= About this task =
Your answer should consist only of the lines below from the one with "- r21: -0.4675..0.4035" through the one with "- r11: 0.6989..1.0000", copied exactly.

------------------------------------------------------------

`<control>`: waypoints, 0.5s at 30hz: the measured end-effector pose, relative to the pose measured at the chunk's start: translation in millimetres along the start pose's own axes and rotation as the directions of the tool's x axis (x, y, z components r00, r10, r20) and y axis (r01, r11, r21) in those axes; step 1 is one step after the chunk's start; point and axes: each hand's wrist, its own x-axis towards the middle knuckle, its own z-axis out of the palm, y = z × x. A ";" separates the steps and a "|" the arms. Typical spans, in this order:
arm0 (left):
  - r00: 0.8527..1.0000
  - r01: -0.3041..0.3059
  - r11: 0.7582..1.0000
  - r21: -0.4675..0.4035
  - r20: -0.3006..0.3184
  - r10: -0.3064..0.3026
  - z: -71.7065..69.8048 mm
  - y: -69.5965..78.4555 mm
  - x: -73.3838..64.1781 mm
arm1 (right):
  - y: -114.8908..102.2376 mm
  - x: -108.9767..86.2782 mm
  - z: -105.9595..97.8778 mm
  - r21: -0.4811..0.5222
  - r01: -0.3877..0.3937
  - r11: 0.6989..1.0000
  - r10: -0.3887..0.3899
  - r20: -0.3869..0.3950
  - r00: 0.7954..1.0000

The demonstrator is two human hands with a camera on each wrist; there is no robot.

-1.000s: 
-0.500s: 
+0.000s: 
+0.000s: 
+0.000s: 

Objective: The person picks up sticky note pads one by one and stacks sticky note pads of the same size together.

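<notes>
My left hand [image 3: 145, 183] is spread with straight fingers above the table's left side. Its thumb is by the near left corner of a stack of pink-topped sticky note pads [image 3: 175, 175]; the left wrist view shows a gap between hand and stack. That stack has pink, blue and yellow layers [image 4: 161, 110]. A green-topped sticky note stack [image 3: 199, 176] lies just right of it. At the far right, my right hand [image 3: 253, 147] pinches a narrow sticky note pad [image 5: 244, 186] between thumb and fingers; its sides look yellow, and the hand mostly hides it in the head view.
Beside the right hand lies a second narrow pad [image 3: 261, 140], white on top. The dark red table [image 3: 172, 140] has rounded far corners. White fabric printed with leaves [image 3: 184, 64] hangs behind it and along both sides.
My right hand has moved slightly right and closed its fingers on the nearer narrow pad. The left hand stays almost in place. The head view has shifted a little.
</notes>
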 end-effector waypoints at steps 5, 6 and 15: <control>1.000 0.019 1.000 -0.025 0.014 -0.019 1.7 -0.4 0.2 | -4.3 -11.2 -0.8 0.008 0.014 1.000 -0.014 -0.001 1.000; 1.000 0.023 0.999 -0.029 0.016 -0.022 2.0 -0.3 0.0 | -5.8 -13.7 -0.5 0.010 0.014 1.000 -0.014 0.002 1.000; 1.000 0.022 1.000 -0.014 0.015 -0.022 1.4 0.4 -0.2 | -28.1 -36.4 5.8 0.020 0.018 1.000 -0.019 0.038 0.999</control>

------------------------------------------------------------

= Result of this exercise =
  - r21: -0.4675..0.4035
  - r20: -0.3006..0.3184
  - r10: -0.3064..0.3026
  - z: -71.7065..69.8048 mm
  - y: -69.5965..78.4555 mm
  - x: -73.3838..64.1781 mm
arm1 (right):
  - y: -114.8908..102.2376 mm
  - x: -108.9767..86.2782 mm
  - z: -105.9595..97.8778 mm
  - r21: -0.4811..0.5222
  - r01: -0.3877..0.3937
  - r11: 0.6989..1.0000

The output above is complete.